When Inheritance Means Bankruptcy

Bankruptcy due to oil tanksAs municipal by-laws change, certain residents in Vancouver area that were lucky to inherit a property, may suddenly find themselves filing for a bankruptcy.

This is a scenario that almost reads like a bad movie; four years ago some municipalities in Vancouver adopted new bylaws in a bid to reduce the damage to the environment.

The bylaws stipulate that, in cases where an underground oil tank was present, the owner of the property must test the soil before it goes up for sale. This testing is done at the owners’ expense, and (should any contaminates be found) the soil must first be remediated.

Failure to do so could mean court orders and hefty penalties on top of getting stuck with a house that can’t be sold, even to cover the expenses.

One such person, a resident of West Vancouver who chose to be identified as Gale, discovered an oil tank on the property he inherited. Living under extreme poverty he isn’t able to afford the soil testing, let alone the tank removal, and so he chose to do the only thing he could – keep the property and leave it as is.

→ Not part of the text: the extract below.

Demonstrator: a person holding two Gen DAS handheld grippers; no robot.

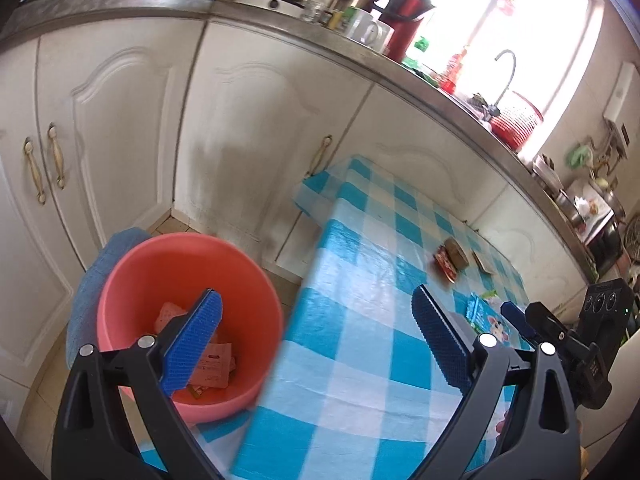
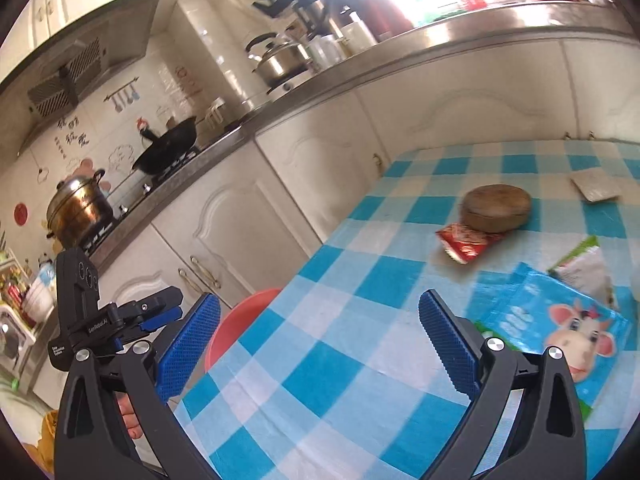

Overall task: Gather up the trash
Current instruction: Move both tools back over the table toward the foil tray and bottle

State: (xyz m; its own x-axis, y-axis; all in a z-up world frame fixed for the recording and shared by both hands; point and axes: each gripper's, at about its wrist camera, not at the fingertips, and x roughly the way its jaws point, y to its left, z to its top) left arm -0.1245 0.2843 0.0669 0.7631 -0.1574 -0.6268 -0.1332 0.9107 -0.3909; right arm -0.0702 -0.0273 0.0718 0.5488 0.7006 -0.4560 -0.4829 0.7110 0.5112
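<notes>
A pink basin (image 1: 188, 276) stands on the floor left of the table and holds several wrappers (image 1: 212, 364). My left gripper (image 1: 316, 320) is open with nothing between its blue pads, one finger over the basin, the other over the checked tablecloth (image 1: 360, 320). My right gripper (image 2: 320, 320) is open and empty above the tablecloth (image 2: 340, 400). On the table lie a red wrapper (image 2: 464, 242), a round brown piece (image 2: 496, 206), a blue cow-print bag (image 2: 560, 320), a green-and-white packet (image 2: 584, 266) and a grey sachet (image 2: 596, 186). The basin's rim (image 2: 236, 320) shows at the table edge.
White cabinets (image 1: 248, 120) run close behind the basin and table, under a steel counter (image 1: 320, 36) with a kettle, flasks and mugs. A blue cloth (image 1: 100, 276) lies behind the basin. The other gripper (image 2: 104, 320) and a hand (image 2: 130, 416) show at the left of the right wrist view.
</notes>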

Unfortunately as oil tanks, that were popular in sixties and seventies, are nearing the end of their life spans, oil is found in an increasing number of tests across the Vancouver and Fraser Valley. In rare cases, a chemical feedback loop can also speed up the corrosion, causing leaks far sooner than expected.

This mandatory soil testing, while good for the environment, places a lot of residents in a tight spot.

They have to get rid of the fuel tank before it creates a leak, which means they are forced to sell the property just to cover their expenses.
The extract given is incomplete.